Le 22 septembre dernier, la chambre correctionnelle du tribunal de grande instance de Marseille s’est penchée sur le dossier jamais ouvert de l’assassinat par l’armée française de Maurice Audin, un militant communiste proche de la cause du FLN, assassinat qui, pendant 57 ans, a fait l’objet d’un mensonge d’Etat.
En effet, cette fable de l’évasion suivie d’une disparition, comme rapporté à l’époque par les autorités militaires et civiles du gouvernement d’Alger n’a jamais été démentie, ni par l’armée française ni par les autorités politiques de la République.
Cette audience qui a occupé tout l’après-midi a été l’occasion de demander que la vérité soit enfin dite sur cet assassinat. Il a été signalé au tribunal le témoignage écrit d’une personne détenue par les parachutistes du 3e RPC durant la bataille d’Alger, décrivant de manière précise rôle personnel du lieutenant Schmitt dans les tortures infligées aux personnes raflées.
Les parachutistes du 3e RPC ont détenu et « interrogé durement » plus de 80 personnes soupçonnées d’aider le FLN à l’« école Montpensier », l’école Sarrouy, rue Montpensier à Alger. Et plusieurs détenus de cette époque ont témoigné des tortures que Schmitt a dirigées ou pratiquées.

Ce procès a été l’occasion d’ajouter à ces témoignages un document accablant. Il a été fait état, pour la première fois devant la justice, de la mention du lieutenant Schmitt dans le récit écrit à l’époque par une jeune algéroise de famille juive, Huguette Akkache, relatant sa détention dans cette école pour avoir soigné un militant du FLN.

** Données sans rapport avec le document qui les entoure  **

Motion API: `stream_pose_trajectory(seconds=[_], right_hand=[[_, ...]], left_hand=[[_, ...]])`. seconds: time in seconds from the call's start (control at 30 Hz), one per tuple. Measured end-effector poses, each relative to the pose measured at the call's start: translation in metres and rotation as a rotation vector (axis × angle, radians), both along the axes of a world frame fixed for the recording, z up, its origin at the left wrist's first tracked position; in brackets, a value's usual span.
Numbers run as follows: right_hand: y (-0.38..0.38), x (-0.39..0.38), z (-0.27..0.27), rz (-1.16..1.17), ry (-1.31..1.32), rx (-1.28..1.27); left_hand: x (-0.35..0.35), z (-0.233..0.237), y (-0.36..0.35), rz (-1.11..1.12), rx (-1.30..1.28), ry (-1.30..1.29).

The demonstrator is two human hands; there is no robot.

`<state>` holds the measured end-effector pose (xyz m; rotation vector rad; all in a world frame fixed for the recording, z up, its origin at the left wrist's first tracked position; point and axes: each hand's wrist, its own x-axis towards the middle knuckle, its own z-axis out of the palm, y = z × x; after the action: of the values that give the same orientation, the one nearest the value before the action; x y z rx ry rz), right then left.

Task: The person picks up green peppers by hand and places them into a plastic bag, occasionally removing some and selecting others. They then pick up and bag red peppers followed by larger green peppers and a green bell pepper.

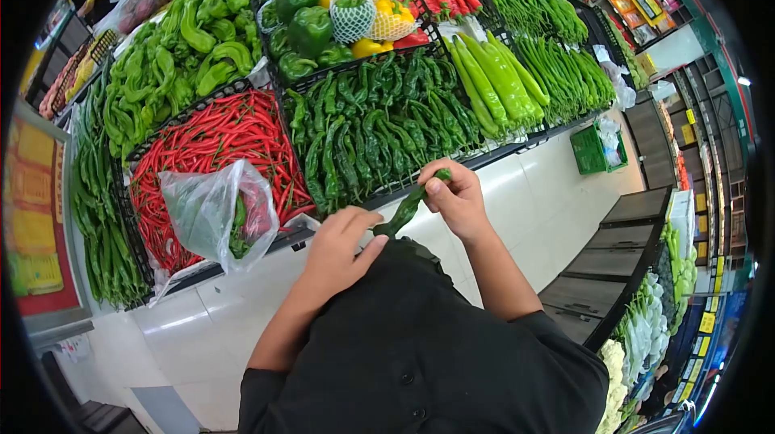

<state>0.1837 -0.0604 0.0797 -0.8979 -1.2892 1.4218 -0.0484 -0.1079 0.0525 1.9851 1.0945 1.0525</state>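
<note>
A wrinkled dark green chili pepper [406,209] is pinched near its stem end between the thumb and fingers of my right hand [457,201]. It slants down to the left in front of my black shirt. My left hand [341,250] is at the pepper's lower end, thumb and fingers apart, with the tip in the gap between them. Just beyond both hands is a crate of similar dark green peppers [379,123]. Left of it, a clear plastic bag [218,212] with some green peppers inside rests on a pile of thin red chilies [214,139].
Light green peppers [182,58], bell peppers [311,29] and long pale green peppers [496,83] fill neighbouring crates. A green basket [593,151] stands on the tiled floor [525,204] to the right. Dark shelving [605,272] with vegetables lines the right side.
</note>
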Motion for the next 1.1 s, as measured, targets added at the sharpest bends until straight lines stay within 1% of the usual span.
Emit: stream_pose_trajectory(seconds=[0.07, 0.1, 0.17, 0.2, 0.27, 0.3, 0.37, 0.47, 0.53, 0.63, 0.7, 0.8, 0.87, 0.93, 0.97, 1.07, 1.1], right_hand=[[0.005, 0.007, -0.002, -0.078, 0.079, -0.053], [0.007, 0.013, -0.001, -0.106, 0.118, -0.079], [0.010, 0.024, -0.004, -0.118, 0.175, -0.110], [0.011, 0.027, -0.005, -0.106, 0.145, -0.115], [0.014, 0.032, -0.004, -0.077, 0.086, -0.117], [0.018, 0.040, -0.018, -0.028, 0.001, -0.106], [0.022, 0.048, -0.032, 0.100, -0.068, -0.118], [0.026, 0.056, -0.041, 0.251, -0.240, -0.119], [0.034, 0.055, -0.048, 0.225, -0.243, -0.146], [0.055, 0.053, -0.065, 0.238, -0.216, -0.155], [0.068, 0.050, -0.069, 0.236, -0.192, -0.211], [0.090, 0.050, -0.071, 0.259, -0.236, -0.245], [0.100, 0.048, -0.076, 0.270, -0.267, -0.300], [0.106, 0.052, -0.082, 0.334, -0.275, -0.314], [0.107, 0.054, -0.084, 0.352, -0.295, -0.307], [0.110, 0.065, -0.081, 0.383, -0.331, -0.295], [0.111, 0.068, -0.079, 0.390, -0.338, -0.295]], left_hand=[[0.018, 0.006, 0.001, -0.071, -0.096, 0.035], [0.028, 0.009, 0.002, -0.071, -0.100, 0.013], [0.042, 0.009, 0.009, -0.076, 0.004, 0.056], [0.048, 0.008, 0.011, -0.075, 0.055, 0.077], [0.063, 0.008, 0.014, -0.060, -0.080, 0.008], [0.070, 0.007, 0.016, -0.049, -0.146, -0.027], [0.081, -0.005, 0.022, 0.010, -0.219, -0.083], [0.095, -0.006, 0.030, 0.091, -0.321, -0.117], [0.101, -0.009, 0.036, 0.135, -0.379, -0.105], [0.104, -0.014, 0.052, 0.216, -0.331, -0.001], [0.106, -0.015, 0.064, 0.265, -0.324, 0.065], [0.108, -0.023, 0.084, 0.326, -0.455, 0.111], [0.110, -0.024, 0.093, 0.399, -0.396, 0.163], [0.109, -0.029, 0.101, 0.485, -0.361, 0.213], [0.106, -0.041, 0.103, 0.522, -0.288, 0.222], [0.113, -0.031, 0.104, 0.523, -0.410, 0.281], [0.115, -0.033, 0.104, 0.521, -0.399, 0.297]])
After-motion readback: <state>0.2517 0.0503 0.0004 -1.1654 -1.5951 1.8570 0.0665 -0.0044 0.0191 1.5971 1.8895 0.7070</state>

Ces 42 pages dactylographiées ont, en effet, été publiées intégralement en 2012 par le journaliste Jacques Duquesne, dans son livre Carnets secrets de la guerre d’Algérie chez l’éditeur Bayard. Cette jeune femme raconte, en termes simples et précis, les 43 jours de détention et de torture qu’elle a subies, à l’école Sarrouy, rue Montpensier,
près de la Casbah, un établissement transformé par les paras en centre d’interrogatoire durant la bataille d’Alger : « Je ne me souviens pas d’avoir jamais publié l’histoire de Huguette Akkache.
Je suis heureux de pouvoir le faire aujourd’hui » a déclaré Jacques Duquesne Le lieutenant Schmitt y est décrit comme dirigeant les interrogatoires, ordonnant aux bourreaux de poursuivre ou de stopper les tortures, et actionnant parfois lui-même la magnéto. Il nomme même une fois Maurice Audin, dans la phrase suivante :
« Il est clair que Boumendjel, Maurice Audin et Larbi Ben M’Hidi auraient dû être traduits devant un tribunal. » Or on le sait aujourd’hui avec certitude, Ali Boumendjel et Larbi Ben M’Hidi ont été tués, sur ordre, durant leur détention.
Cette phrase de Maurice Schmitt semble donc indiquer que Maurice Audin a, lui aussi, été l’objet d’une décision de mise à mort. Maurice Audin, brillant professeur et chercheur en mathématiques âgé de 25 ans, a été arrêté le 10 juin 1957 à son domicile à Alger par les parachutistes du général Massu, commandant la 10e DP.
Ceux-ci qui avaient la charge des pouvoirs de police à Alger pratiquaient massivement arrestations et interrogatoires sous la torture en tenant à l’écart la justice. Henri Alleg, ancien directeur d’Alger Républicain, arrêté peu après, l’a retrouvé au centre de détention d’El Biar et a témoigné de ce que, comme lui, il y avait été torturé.